Claudio
Ferrufino-Coqueugniot
Pollo del
General Tso, picante. Muy parecido al pollo con ajonjolí, cocinado con piña,
dulzón y delicioso. Recurro a las enciclopedias virtuales y dicen que este
plato lo ofrecen los restaurantes chinos de Norteamérica y recuerda al líder
militar de la dinastía Qing, Zuo Zongtang. Sin embargo no hay referencias que
lo relacionen con la comida ni ella es típica de su región, Hunan.
A pesar de
saber por mi experiencia en los mercados de abasto de Washington DC cómo
cocinan, y con qué, los restaurantes chinos, siempre que puedo me asomo y
devoro magníficos sabores y el misterio de los vegetales chinos. Lo hice otra
vez, domingo conduciendo el automóvil solo en una rutina no tan extrema.
Comida
popular, como la que rescataba Anthony Bourdain, el sociólogo del sabor. Ahorcado,
vaya, quizá gracias a la enfática Asia Argento, la hermosura de la muerte. A
veces los riesgos valen; mejor que no, aunque ya tarde.
Popular.
Del pueblo. El sabor es un recurso del hambre (pensando en un texto de mi amigo
Maurizio Bagatin). Del hambre viene el engaño para hacer creer que lo que es no
es, que lo que se come es mejor. Y el picante, el gran adulador, que con
picante todo pasa. Historia aparte la de la antropofagia. Decían en el Congo de
los 60 los combatientes negros, que suave era la carne de los cascos azules
suecos de las Naciones Unidas, y dura la de los ¿ruandeses?, no recuerdo.
Siendo
popular, los parroquianos eran ¿cómo describirlo?, un hato de inmigrantes
varios, noventa por ciento negros, con geografías desde el cuerno de África
hasta una joven jamaiquina que mostraba el vientre y metía las dos manos bajo
su falda para acariciar los nacientes vellos del pubis, mientras comía una res
al estilo mongol, también picante, con arroz frito.
Los
cocineros chinos se alternaban para su almuerzo, mezclados con los clientes, y
sorbiendo largas y oscuras algas de mar.
Una mujer
mexicana con dos hijos; un boliviano; un asiático que por los ojos era
camboyano o malayo. Al fin entraron dos norteamericanos, de la especie
granjera, y recogieron un inmenso paquete de platos para tal vez una fiesta.

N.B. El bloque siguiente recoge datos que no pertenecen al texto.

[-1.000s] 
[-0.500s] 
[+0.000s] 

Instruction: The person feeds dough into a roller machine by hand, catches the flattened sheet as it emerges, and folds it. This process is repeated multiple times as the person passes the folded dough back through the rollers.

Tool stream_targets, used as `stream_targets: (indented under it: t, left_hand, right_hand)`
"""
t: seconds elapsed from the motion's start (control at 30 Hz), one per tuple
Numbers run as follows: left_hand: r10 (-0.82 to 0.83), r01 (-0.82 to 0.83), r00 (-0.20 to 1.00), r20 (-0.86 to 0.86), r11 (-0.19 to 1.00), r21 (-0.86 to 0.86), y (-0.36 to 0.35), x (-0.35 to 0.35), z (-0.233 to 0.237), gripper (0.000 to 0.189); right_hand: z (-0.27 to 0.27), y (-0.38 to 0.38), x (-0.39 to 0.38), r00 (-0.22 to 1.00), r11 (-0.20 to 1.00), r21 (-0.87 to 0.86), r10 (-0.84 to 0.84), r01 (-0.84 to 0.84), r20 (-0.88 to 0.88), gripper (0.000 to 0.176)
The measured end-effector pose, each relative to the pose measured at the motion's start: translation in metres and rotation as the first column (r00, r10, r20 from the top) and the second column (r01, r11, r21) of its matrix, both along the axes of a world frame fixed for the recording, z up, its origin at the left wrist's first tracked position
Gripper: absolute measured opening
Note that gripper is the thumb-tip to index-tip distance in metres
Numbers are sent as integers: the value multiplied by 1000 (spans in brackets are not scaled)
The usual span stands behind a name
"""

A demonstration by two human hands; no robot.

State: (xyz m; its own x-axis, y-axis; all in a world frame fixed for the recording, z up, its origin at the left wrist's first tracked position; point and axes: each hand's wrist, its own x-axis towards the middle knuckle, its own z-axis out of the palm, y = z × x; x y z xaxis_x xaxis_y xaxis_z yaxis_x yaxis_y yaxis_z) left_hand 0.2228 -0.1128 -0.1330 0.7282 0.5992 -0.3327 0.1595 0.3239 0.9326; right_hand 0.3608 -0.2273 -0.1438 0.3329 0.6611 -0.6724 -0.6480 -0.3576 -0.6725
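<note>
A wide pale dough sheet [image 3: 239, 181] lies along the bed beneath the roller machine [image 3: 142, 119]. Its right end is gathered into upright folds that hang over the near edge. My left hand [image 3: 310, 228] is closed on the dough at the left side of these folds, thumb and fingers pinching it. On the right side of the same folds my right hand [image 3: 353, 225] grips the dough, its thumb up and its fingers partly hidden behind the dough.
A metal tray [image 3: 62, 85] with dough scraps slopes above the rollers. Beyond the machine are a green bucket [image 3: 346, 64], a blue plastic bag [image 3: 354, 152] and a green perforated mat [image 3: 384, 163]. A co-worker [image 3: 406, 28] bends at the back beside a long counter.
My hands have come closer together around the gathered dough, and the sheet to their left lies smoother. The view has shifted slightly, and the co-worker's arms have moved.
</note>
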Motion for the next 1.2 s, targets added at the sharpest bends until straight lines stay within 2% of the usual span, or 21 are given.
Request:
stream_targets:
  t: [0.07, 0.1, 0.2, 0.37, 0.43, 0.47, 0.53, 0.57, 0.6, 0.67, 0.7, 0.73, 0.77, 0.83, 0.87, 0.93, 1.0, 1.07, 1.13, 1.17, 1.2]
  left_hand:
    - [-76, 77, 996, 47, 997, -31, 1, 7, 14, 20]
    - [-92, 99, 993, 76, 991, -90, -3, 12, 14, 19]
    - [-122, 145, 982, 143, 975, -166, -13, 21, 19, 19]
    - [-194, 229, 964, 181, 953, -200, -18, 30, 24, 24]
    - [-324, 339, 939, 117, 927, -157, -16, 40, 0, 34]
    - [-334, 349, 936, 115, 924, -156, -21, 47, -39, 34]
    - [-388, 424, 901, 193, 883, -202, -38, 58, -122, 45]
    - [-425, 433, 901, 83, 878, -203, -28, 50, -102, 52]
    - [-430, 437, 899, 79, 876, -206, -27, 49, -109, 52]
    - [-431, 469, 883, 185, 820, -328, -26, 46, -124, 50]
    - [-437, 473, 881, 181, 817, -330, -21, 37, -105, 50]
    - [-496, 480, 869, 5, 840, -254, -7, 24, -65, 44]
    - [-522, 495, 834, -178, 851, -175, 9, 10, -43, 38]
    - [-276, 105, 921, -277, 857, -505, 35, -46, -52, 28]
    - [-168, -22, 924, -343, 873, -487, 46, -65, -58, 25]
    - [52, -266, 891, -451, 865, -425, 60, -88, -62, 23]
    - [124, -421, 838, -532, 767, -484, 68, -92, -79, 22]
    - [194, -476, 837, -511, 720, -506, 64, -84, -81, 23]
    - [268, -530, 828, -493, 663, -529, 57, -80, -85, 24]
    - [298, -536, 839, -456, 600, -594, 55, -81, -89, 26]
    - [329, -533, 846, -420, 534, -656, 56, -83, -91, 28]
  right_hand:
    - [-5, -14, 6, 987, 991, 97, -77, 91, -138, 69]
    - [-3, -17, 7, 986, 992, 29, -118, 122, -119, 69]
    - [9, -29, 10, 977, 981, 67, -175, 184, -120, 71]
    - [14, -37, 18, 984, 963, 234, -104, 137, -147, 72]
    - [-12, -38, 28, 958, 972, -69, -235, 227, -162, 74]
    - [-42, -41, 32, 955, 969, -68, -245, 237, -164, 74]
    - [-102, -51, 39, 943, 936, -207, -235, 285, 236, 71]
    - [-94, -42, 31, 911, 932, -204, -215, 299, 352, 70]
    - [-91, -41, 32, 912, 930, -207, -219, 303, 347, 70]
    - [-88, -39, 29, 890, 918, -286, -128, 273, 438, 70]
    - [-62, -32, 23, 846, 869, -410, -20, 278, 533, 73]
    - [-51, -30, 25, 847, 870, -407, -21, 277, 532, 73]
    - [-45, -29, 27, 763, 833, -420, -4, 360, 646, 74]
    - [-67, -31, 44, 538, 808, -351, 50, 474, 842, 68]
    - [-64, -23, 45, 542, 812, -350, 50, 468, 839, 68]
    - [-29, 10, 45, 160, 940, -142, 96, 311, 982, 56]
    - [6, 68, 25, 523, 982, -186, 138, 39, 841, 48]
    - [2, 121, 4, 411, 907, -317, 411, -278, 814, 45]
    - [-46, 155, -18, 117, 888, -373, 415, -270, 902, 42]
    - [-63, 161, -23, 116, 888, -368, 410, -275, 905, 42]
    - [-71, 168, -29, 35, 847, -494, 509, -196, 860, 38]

Les faltaba baño, como es usual, pero estaba lejos yo, tomando un té, para
percibir efluvios.
En el
teléfono me escribe una hermosa rusa, del oblast Novgorod, diciendo que se
siente sola. Yo también, le contesto. Algo habrá que hacer al respecto. Algo,
respondo. ¿Qué haces? Como comida china. Nunca he probado comida china, afirma,
y me asombro que ellos que se han metido hasta el ombligo del mundo no pasaran
por esa pequeña ciudad a doscientos kilómetros al sur de San Petersburgo. Algo
habrá que hacer respecto de la comida china, de la soledad y del amor. Pero
otro día, no hoy, que mi rutina está emperrada en que siga un cronograma
establecido para mi único descanso. Si hubiera una mujer cerca, el hambre y el
sabor, no podría estar yo conmigo. Eso, hoy, no es posible. Ni con jengibre ni
con sésamo. Hoy no.
Cuando
salgo a la calle, la muchacha jamaiquina está sentada en la acera. Tiene un
vientre hermoso, los ojos un poco torcidos, el pelo enrulado, y conversa con un
rasta gordo y desafinado. Al pasar observo el ombligo canela, un tinte precioso
de mixtura. Sigo mi camino, pensando en el té que voy a preparar, en el ron de
la tarde de domingo, en la lectura, en la terraza, en las visiones y los
embrollos que hay que olvidar.
Preparo el
té helado. Hace calor mas presumo lluvia. No veo la cordillera del Tunari, no
veo a la virgen del Carmen y su nieve. Mi padre sabía todas las nevadas del
año. La Asunta, cómo me acuerdo, y la distancia insalvable se hace cercana en
la memoria. He de comer ese polvo otra vez, me aseguro. Hay que tomar pasos,
sin embargo, solidificar el suelo donde nos asentamos. Hay que sacrificar sentimientos
para eso, pero, como el sabor, ellos matizan el hambre sin acabarla. El amor es
una desesperación con especias. No otra cosa. Prefiero vivir de pan.